[Extracted records]

↓

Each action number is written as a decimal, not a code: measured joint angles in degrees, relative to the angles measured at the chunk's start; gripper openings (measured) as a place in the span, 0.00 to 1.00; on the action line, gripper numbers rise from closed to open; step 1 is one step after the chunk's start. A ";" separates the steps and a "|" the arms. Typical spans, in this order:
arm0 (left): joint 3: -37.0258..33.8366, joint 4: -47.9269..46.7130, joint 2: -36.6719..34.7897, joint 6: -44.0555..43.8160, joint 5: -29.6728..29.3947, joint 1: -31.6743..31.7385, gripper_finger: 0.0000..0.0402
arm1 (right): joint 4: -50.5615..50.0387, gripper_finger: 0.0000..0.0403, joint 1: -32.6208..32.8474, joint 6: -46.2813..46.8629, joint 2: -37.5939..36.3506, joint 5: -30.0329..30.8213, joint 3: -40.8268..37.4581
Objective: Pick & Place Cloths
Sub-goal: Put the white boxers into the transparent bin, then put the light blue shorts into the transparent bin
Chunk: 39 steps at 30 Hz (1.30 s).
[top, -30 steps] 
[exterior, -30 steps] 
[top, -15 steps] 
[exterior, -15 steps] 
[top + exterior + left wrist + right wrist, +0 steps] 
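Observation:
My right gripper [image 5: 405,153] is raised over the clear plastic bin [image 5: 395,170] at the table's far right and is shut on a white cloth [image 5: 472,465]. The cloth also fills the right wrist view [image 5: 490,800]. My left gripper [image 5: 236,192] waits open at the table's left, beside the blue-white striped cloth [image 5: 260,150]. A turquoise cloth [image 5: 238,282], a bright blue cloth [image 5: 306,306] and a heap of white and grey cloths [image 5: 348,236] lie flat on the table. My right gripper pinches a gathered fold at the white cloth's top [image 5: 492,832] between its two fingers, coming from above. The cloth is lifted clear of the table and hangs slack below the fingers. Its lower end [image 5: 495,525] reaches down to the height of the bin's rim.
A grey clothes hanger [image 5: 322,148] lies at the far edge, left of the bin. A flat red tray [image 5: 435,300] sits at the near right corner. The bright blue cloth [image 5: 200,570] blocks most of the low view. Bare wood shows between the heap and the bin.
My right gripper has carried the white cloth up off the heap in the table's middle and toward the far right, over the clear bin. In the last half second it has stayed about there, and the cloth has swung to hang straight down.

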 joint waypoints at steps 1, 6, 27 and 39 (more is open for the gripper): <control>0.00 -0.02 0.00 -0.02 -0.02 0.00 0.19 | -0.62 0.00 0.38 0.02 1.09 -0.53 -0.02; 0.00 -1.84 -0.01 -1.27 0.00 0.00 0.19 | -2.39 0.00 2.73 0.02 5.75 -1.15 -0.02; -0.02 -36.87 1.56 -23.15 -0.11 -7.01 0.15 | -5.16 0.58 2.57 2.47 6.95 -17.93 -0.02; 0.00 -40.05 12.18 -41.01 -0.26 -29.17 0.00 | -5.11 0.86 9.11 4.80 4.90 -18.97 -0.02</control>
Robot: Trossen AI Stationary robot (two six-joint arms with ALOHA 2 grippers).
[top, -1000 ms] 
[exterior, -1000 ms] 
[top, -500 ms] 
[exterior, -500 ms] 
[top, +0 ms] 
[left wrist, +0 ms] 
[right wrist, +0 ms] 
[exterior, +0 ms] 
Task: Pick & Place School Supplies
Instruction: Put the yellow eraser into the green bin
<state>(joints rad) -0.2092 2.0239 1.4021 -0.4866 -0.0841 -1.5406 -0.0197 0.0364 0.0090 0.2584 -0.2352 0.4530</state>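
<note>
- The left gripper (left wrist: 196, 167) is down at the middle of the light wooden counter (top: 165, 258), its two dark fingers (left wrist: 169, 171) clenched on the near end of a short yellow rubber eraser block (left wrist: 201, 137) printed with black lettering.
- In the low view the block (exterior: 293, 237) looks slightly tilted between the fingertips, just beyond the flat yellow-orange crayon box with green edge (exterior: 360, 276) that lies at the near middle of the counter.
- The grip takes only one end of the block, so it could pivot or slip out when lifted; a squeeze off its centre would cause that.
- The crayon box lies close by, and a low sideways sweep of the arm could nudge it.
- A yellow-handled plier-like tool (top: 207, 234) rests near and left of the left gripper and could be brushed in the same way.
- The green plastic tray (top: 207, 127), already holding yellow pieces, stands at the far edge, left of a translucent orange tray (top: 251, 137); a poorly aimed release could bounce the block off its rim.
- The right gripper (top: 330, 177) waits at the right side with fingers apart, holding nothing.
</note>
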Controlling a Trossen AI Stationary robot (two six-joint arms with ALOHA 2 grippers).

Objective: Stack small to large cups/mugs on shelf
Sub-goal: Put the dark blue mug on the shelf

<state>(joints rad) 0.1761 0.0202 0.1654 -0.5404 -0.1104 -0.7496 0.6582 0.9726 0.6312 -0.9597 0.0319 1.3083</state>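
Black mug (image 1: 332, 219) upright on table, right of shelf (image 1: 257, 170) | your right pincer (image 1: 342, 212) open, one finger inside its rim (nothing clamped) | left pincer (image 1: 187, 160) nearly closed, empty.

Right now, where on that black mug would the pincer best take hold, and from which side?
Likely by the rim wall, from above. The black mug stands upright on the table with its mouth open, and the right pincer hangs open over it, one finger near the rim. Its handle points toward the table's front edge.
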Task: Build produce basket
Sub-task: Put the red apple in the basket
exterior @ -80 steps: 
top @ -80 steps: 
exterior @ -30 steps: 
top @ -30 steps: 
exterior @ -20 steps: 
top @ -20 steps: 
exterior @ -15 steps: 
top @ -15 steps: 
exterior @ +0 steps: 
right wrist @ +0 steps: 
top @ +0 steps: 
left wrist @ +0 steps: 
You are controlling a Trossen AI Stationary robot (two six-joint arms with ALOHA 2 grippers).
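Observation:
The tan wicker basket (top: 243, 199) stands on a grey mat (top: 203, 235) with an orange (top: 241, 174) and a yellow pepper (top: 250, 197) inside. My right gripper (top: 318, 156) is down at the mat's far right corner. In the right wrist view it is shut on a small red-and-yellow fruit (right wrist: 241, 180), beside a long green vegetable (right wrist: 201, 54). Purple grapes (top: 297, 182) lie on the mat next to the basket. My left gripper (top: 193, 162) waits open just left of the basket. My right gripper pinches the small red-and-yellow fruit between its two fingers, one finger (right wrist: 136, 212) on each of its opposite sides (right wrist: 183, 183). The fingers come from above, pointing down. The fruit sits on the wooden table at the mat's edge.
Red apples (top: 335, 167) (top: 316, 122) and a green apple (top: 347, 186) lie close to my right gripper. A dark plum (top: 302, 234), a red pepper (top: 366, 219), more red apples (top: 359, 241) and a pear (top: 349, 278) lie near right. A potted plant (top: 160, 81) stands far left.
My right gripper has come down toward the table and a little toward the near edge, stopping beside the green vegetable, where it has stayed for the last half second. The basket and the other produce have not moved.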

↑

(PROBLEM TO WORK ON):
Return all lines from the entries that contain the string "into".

(EXERCISE ANSWER):
Sub-goal: Put the white boxers into the transparent bin, then put the light blue shorts into the transparent bin
Instruction: Put the yellow eraser into the green bin

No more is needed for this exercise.